◆ **Exercise prompt**
Go through the material below and return each line with the string "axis" in it.

───── Data provided

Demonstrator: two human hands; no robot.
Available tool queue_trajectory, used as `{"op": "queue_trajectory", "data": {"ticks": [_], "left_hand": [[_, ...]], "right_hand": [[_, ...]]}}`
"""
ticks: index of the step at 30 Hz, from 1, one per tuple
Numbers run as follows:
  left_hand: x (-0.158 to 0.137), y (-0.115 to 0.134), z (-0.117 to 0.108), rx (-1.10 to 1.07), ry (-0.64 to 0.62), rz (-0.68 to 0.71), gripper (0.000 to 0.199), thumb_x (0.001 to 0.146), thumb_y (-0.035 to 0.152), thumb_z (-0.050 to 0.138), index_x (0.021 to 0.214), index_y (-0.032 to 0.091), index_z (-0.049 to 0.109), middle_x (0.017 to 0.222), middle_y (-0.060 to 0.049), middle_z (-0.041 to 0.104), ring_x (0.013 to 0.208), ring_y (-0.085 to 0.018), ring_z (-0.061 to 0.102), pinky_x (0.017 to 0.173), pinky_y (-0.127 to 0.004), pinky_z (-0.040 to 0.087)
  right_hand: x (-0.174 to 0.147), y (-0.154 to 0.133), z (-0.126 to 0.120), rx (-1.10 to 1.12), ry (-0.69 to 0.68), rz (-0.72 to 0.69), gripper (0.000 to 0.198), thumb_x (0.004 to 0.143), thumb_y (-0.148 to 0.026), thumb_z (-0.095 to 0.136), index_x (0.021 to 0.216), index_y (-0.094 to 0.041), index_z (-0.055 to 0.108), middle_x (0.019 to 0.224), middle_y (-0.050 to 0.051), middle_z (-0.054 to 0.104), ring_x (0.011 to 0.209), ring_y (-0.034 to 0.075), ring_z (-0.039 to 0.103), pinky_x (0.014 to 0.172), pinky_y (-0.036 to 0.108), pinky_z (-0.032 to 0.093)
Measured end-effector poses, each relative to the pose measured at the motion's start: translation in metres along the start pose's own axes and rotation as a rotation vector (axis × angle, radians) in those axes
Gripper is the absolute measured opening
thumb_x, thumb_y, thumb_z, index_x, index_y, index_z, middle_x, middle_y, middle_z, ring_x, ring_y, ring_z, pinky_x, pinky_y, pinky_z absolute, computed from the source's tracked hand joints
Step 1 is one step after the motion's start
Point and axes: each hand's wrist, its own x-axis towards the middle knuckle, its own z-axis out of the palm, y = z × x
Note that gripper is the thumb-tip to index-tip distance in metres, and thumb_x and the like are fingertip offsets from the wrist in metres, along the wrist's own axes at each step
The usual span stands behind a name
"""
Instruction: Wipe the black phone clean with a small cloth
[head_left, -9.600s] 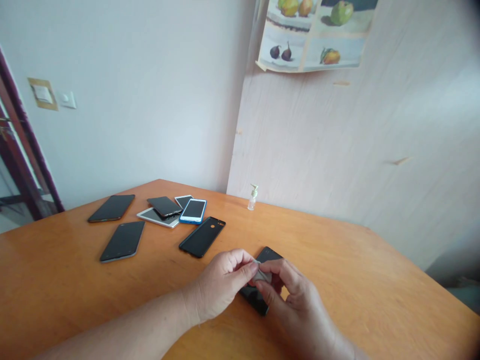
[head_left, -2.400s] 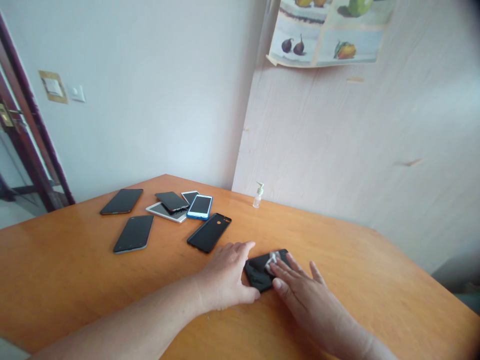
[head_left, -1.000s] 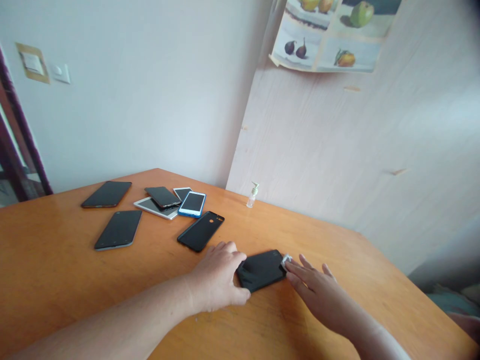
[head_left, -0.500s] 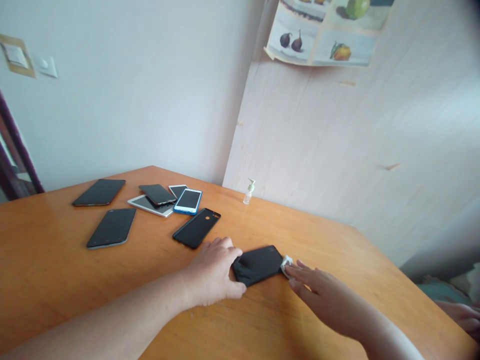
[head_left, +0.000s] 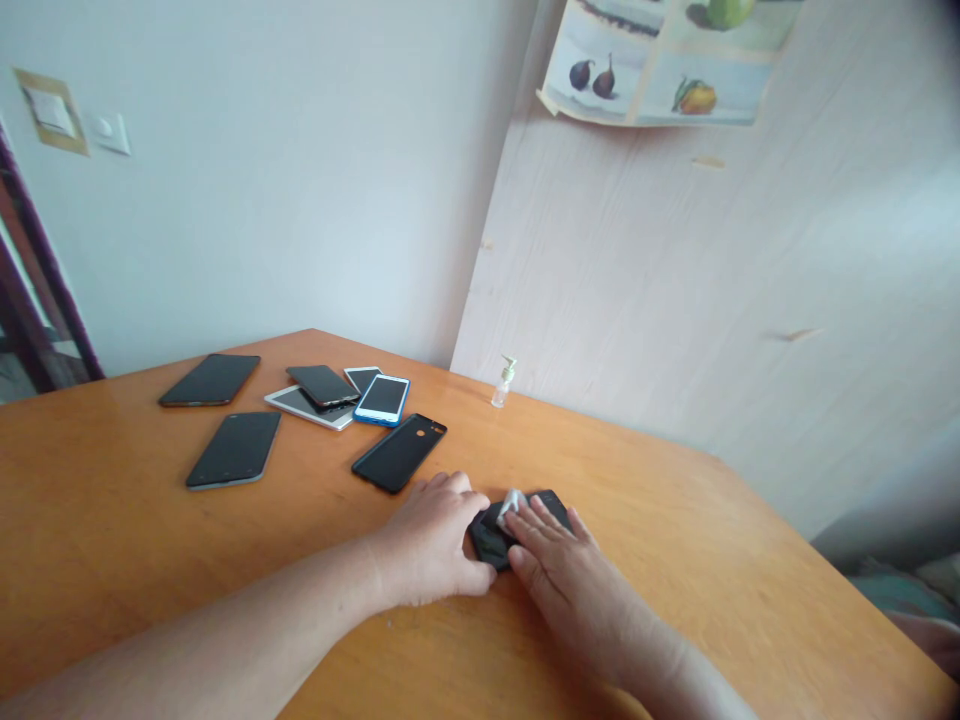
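Observation:
A black smartphone (head_left: pixel 490 549) lies flat on the wooden table, partly covered by my hands. My left hand (head_left: pixel 435 540) grips its left end, thumb at the near edge and fingers at the far edge. Over the middle of the phone, my right hand (head_left: pixel 559 560) presses a crumpled white wipe (head_left: pixel 513 506) against the surface under its fingertips. Just beyond my left hand lies an empty black phone case (head_left: pixel 400 453) with a round hole.
Several other devices lie on the table (head_left: pixel 135 520) to the left: a black tablet (head_left: pixel 211 380), a dark phone (head_left: pixel 235 449), a white tablet (head_left: pixel 309 408) under another dark phone (head_left: pixel 322 384), and a blue-cased phone (head_left: pixel 382 399). A small pump bottle (head_left: pixel 502 382) stands near the back edge.
My right hand has slid left with the wipe, from the phone's right end onto its middle. My left hand keeps its hold. The view has shifted slightly.

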Motion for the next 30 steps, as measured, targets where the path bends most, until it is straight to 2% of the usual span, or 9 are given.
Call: {"op": "queue_trajectory", "data": {"ticks": [3, 7, 9, 14, 16, 21, 23, 25, 30], "left_hand": [[0.000, 0.000, -0.001, 0.000, -0.021, -0.006, 0.038, 0.063, 0.047, 0.073, 0.093, 0.024, 0.065, 0.094, -0.005, 0.059, 0.093, -0.028, 0.058, 0.081, -0.035, 0.048], [-0.002, 0.000, 0.001, -0.027, 0.021, -0.012, 0.059, 0.061, 0.041, 0.075, 0.115, 0.022, 0.058, 0.109, -0.008, 0.060, 0.106, -0.031, 0.055, 0.094, -0.040, 0.045], [-0.003, -0.001, 0.002, -0.048, 0.028, -0.024, 0.073, 0.060, 0.040, 0.076, 0.126, 0.020, 0.051, 0.117, -0.010, 0.060, 0.111, -0.032, 0.054, 0.097, -0.042, 0.043], [-0.003, -0.004, 0.004, -0.114, 0.016, -0.012, 0.093, 0.063, 0.045, 0.073, 0.142, 0.016, 0.033, 0.124, -0.015, 0.060, 0.115, -0.034, 0.054, 0.099, -0.045, 0.042], [-0.003, -0.005, 0.004, -0.123, 0.015, -0.008, 0.096, 0.064, 0.045, 0.073, 0.144, 0.015, 0.030, 0.126, -0.015, 0.059, 0.117, -0.035, 0.054, 0.100, -0.046, 0.041], [-0.003, -0.002, 0.002, -0.108, 0.004, -0.055, 0.102, 0.059, 0.043, 0.079, 0.145, 0.019, 0.030, 0.123, -0.012, 0.060, 0.118, -0.035, 0.053, 0.101, -0.046, 0.041], [-0.003, -0.001, 0.001, -0.106, 0.000, -0.057, 0.101, 0.058, 0.043, 0.080, 0.144, 0.020, 0.032, 0.123, -0.012, 0.060, 0.118, -0.035, 0.053, 0.102, -0.046, 0.040], [-0.003, -0.002, 0.001, -0.101, 0.000, -0.052, 0.100, 0.058, 0.043, 0.080, 0.143, 0.019, 0.034, 0.124, -0.012, 0.060, 0.118, -0.035, 0.053, 0.102, -0.046, 0.040], [-0.003, -0.004, 0.003, -0.091, 0.018, -0.025, 0.090, 0.062, 0.043, 0.076, 0.140, 0.017, 0.038, 0.126, -0.014, 0.059, 0.117, -0.034, 0.054, 0.101, -0.046, 0.041]], "right_hand": [[-0.003, 0.001, 0.000, 0.041, -0.023, -0.048, 0.051, 0.103, -0.048, 0.020, 0.148, -0.032, 0.039, 0.155, 0.000, 0.034, 0.147, 0.024, 0.019, 0.118, 0.060, 0.009], [0.005, 0.031, 0.004, -0.071, 0.068, 0.233, 0.053, 0.103, -0.047, 0.019, 0.146, -0.027, 0.043, 0.154, 0.002, 0.037, 0.147, 0.029, 0.015, 0.113, 0.070, 0.006], [0.007, 0.032, 0.006, -0.094, 0.084, 0.273, 0.053, 0.103, -0.047, 0.019, 0.147, -0.026, 0.041, 0.154, 0.002, 0.036, 0.148, 0.031, 0.012, 0.112, 0.071, 0.006], [0.005, -0.016, 0.006, 0.003, -0.006, -0.067, 0.054, 0.102, -0.054, 0.022, 0.151, -0.034, 0.031, 0.158, -0.002, 0.028, 0.148, 0.028, 0.010, 0.116, 0.065, 0.005], [0.006, -0.022, 0.005, 0.004, -0.029, -0.110, 0.054, 0.102, -0.054, 0.022, 0.151, -0.035, 0.030, 0.157, -0.002, 0.028, 0.148, 0.029, 0.009, 0.116, 0.065, 0.004], [0.009, 0.026, 0.005, -0.171, 0.042, 0.223, 0.052, 0.103, -0.049, 0.020, 0.149, -0.031, 0.036, 0.157, -0.001, 0.031, 0.147, 0.034, 0.009, 0.110, 0.074, 0.006], [0.005, 0.037, 0.005, -0.219, 0.056, 0.276, 0.051, 0.103, -0.047, 0.022, 0.149, -0.031, 0.036, 0.157, -0.001, 0.029, 0.147, 0.035, 0.008, 0.109, 0.075, 0.007], [-0.002, 0.028, 0.005, -0.194, 0.039, 0.239, 0.053, 0.102, -0.049, 0.022, 0.150, -0.030, 0.034, 0.158, 0.000, 0.027, 0.147, 0.034, 0.008, 0.111, 0.073, 0.007], [-0.015, -0.019, 0.000, -0.019, -0.147, -0.031, 0.059, 0.100, -0.057, 0.023, 0.153, -0.031, 0.026, 0.158, -0.001, 0.021, 0.148, 0.030, 0.008, 0.114, 0.067, 0.003]]}}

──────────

◆ **Response area**
Measured end-effector poses, each relative to the pose measured at the motion's start: translation in metres along the start pose's own axes and rotation as a rotation vector (axis × angle, radians) in those axes
Point and axes: each hand's wrist, its own x-axis towards the middle knuckle, its own z-axis out of the palm, y = z × x

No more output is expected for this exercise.